Ketika terjadi gerubug itu banyak penduduk yang meninggal dunia dan setiap
penduduk yang meninggal itu harus segera dikuburkan. Di dalam upacara
penguburan mayat inilah diperlukan sarana upacara antara lain seperti sanggah
cucuk.

Fungsi estetis dari sanggah cucuk dalam pementasan teater tradisional Calonarang
adalah terletak pada bentuk yang dibuat sedemikian rupa sehingga kelihatan indah
dan serasi dengan suasana panggung dalam episode cerita yang ditampilkan.

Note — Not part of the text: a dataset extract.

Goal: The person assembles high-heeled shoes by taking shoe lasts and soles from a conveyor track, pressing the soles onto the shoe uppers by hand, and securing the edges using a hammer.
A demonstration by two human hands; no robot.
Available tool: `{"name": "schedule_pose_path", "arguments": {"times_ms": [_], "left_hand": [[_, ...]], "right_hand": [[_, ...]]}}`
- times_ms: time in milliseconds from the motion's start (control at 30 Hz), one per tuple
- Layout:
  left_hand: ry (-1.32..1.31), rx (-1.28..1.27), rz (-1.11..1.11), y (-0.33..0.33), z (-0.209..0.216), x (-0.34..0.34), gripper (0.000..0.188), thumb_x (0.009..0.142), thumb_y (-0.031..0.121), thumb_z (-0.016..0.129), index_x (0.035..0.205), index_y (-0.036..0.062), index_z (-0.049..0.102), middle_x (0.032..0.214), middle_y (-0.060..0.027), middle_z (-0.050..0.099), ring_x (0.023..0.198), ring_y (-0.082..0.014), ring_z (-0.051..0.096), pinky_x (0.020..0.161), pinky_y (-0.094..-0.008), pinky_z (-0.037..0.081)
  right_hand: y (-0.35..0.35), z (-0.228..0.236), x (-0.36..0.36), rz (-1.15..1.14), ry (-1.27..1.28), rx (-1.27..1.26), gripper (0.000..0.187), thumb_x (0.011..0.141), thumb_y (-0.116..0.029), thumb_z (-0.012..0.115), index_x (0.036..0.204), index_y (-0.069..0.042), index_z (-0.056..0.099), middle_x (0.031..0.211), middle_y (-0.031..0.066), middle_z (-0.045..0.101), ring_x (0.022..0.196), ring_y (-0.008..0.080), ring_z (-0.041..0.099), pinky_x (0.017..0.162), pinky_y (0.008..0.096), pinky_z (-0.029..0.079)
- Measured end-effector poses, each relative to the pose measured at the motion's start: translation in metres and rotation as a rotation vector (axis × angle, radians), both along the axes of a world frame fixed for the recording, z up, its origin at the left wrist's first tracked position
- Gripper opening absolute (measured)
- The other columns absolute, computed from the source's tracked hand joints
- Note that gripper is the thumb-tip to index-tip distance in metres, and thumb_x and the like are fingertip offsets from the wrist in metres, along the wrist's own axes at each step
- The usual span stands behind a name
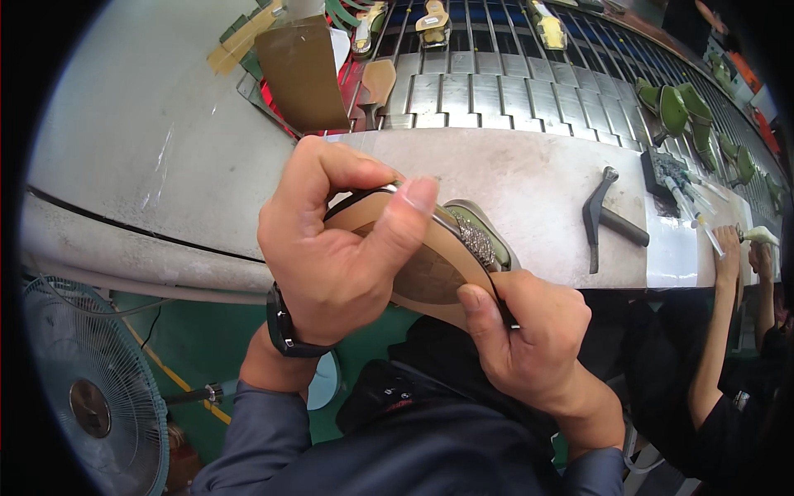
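Observation:
A tan shoe sole (430,277) with a dark edge is held tilted in front of me, above the near edge of the worktable. My left hand (335,240), with a black watch at its wrist, pinches the upper left end between thumb and fingers. At the lower right end, my right hand (533,331) grips the edge with its thumb on the tan face. Just behind the sole is a green shoe last (496,258) with a glittery strap (473,238) over it. Whether that last rests on the table or touches the sole, I cannot tell.
A hammer (594,219) and a black box (659,172) of syringe-like tubes lie on the table to the right. Beyond runs a slatted metal conveyor (496,95) with green lasts (674,112). A co-worker's hand (726,248) works at far right. A fan (91,405) stands lower left.

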State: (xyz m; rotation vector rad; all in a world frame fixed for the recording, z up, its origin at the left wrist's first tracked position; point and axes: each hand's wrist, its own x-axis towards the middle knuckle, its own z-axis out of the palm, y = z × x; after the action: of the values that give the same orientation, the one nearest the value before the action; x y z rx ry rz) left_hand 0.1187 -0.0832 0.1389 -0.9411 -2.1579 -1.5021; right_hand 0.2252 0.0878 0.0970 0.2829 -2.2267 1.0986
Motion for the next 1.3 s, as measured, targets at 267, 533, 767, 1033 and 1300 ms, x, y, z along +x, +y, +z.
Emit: {"name": "schedule_pose_path", "arguments": {"times_ms": [267, 533, 767, 1033, 1300], "left_hand": [[-0.063, 0.394, -0.776, 0.058, 0.008, -0.015, 0.036, 0.113, 0.033, 0.043, 0.109, -0.0004, 0.056, 0.114, -0.0207, 0.067, 0.098, -0.0212, 0.064, 0.092, -0.0355, 0.051], [-0.709, 0.303, -0.425, 0.074, -0.153, -0.009, 0.052, 0.116, 0.04, 0.037, 0.127, 0.0, 0.068, 0.129, -0.0125, 0.07, 0.126, -0.0166, 0.06, 0.108, -0.0344, 0.045], [-0.374, 0.319, -0.322, 0.073, -0.118, -0.071, 0.039, 0.111, 0.03, 0.054, 0.095, -0.0008, 0.071, 0.088, -0.0053, 0.071, 0.079, -0.0107, 0.064, 0.074, -0.0271, 0.052], [-0.189, -0.138, -0.38, 0.087, -0.081, -0.071, 0.031, 0.106, 0.022, 0.063, 0.091, -0.0016, 0.075, 0.086, -0.008, 0.071, 0.081, -0.0153, 0.063, 0.075, -0.0311, 0.051], [-0.513, 0.218, -0.678, 0.065, -0.105, -0.089, 0.082, 0.115, 0.053, 0.019, 0.1, -0.0044, 0.075, 0.104, -0.0171, 0.074, 0.102, -0.0239, 0.069, 0.095, -0.0356, 0.053]], "right_hand": [[0.041, 0.081, -0.002, 0.13, -0.373, -0.151, 0.067, 0.08, -0.021, 0.087, 0.135, 0.004, 0.058, 0.103, 0.0112, 0.072, 0.095, 0.0152, 0.068, 0.081, 0.0284, 0.054], [0.154, -0.036, 0.041, -0.227, -0.158, -1.266, 0.043, 0.11, -0.024, 0.049, 0.141, 0.006, 0.054, 0.134, 0.0163, 0.067, 0.119, 0.0296, 0.069, 0.103, 0.04, 0.056], [0.064, -0.108, 0.105, -0.006, -0.493, -1.236, 0.039, 0.1, -0.011, 0.068, 0.133, 0.008, 0.061, 0.113, 0.0115, 0.072, 0.09, 0.0178, 0.071, 0.075, 0.0285, 0.057], [0.054, -0.007, -0.024, -0.064, -0.142, 0.009, 0.054, 0.077, -0.005, 0.087, 0.128, -0.004, 0.069, 0.082, 0.008, 0.064, 0.065, 0.017, 0.059, 0.055, 0.0304, 0.046], [0.036, 0.009, -0.017, -0.058, 0.11, 0.424, 0.038, 0.072, -0.002, 0.093, 0.104, 0.0, 0.072, 0.079, 0.0119, 0.072, 0.063, 0.0237, 0.068, 0.056, 0.0317, 0.054]]}}
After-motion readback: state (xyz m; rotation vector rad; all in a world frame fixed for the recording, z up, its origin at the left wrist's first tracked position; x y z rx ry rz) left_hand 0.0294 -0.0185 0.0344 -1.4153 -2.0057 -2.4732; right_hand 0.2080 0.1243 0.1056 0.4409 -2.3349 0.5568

Disamping kedua fungsi tersebut di atas sanggah cucuk juga mempunyai fungsi
lain yaitu fungsi religius. Dalam fungsi ini sanggah cucuk berfungsi sebagai sarana
upacara-upacara yadnya antara lain:
1. Dalam uacara Dewa Yadnya seperti upacara Medus Agung maupun Medudus
Alit. Di dalam rentetan upacara tersebut di atas diadakan “mepekideh” yang
dilaksanakan pada “Sanga Mandala” atau pada kesembilan tata zoning yaitu pada
delapan penjuru mata angin. Ditengah-tengah penjuru tersebut sebagai pusatnya.
Pada kesembilan tata zoning itulah ditempatkan sanggah cucuk tersebut.
2. Dalam upacara Bhuta Yadnya sanggah cucuk dipergunakan mulai dari tingkat
upacara yang paling kecil sampai tingkat yang terbesar (dari upacara Caru Ekasata
sampai Tawur Kesanga).
3. Dalam upacara Manusa Yadnya, sanggah cucuk dipergunakan dalam upacara
ketika bayi lahir (sanggah cucuk ditempatkan di atas tempat menanam ari-ari si
bayi).
4. Dalam upacara Pitra Yadnya sanggah cucuk dipergunakan dalam upacara
Maligia, Memukur, Nyekah dan sebagainya.
BAGIAN III
PROSES PEMBUATAN SANGGAH CUCUK

A. Alat dan Bahan

1. Bambu
2. Gergaji
3. Tali

B. Langkah Pembuatan Sanggah Cucuk

1. Ruas batang bambu yang telah dipilih dipotong-potong dengan ukuran 120 cm.
Potongan ini nantinya dipergunakan sebagai tiang dari sanggah cucuk itu.
2. Bagian atas dari potongan bambu tadi dibelah menjadi empat dengan ukuran
belahan kira-kira 35 cm.
3. Dari masing-masing belahan itu lebih kurang 5 cm dari ujung belahan tu
dibuat “cekak” (lubang sebagai tempat menaruh kelatkat).
4. Setelah pekerjaan pertama tadi selesai kemudian dilanjutkan dengan membuat
kelatkat (anyaman bambu berbentuk segi empat). Kelatkat ini dibuat dari ruas-ruas
bambu yang telah diraut dengan ukuran 35 cm. Kemudian potongan-potongan tadi
dianyam sedemikian rupa hingga merupakan segi empat sama sisi. Kelatkat
semacam ini dibuat sebanyak tiga buah.
5. Salah satu kelatkat kemudian dipasang pada belahan tiang bambu yang sudah
dicekak, selanjutnya di bagian kiri dan kanannya dipasang dua buah kelatkat lagi
dan kedua ujung dari kedua kelatkat tersebut ditemukan diatas, sehingga
membentuk suatu segitiga.
6. Kemudian salah satu lubang di bagian belakang segi tiga itu ditutup dengan
sebuah kelatkat lagi yang bentuknya segitiga dengan ukuran yang lebih kecil,
sehingga bagian atas sanggah cucuk ini tinggal satu lubang lagi yaitu lubang
bagian depannya yang merupakan pintu untuk memasukkan “banten” (sesajen).
KESIMPULAN

Sanggah cucuk adalah sebagai simbul stananya Sang Hyang Ibu Pertiwi
yang menjadi kekuatan penetralisir dari kekuatan mengganggu diatas dengan
swabhawa sebagai “Sang Hyang Sri Basunari”. Sanggah cucuk bisa
dikerjakan/bisa dibuat oleh setiap orang yang bisa mengerjakannya. Jadi tidak
dikerjakan oleh orang-orang tertentu saja.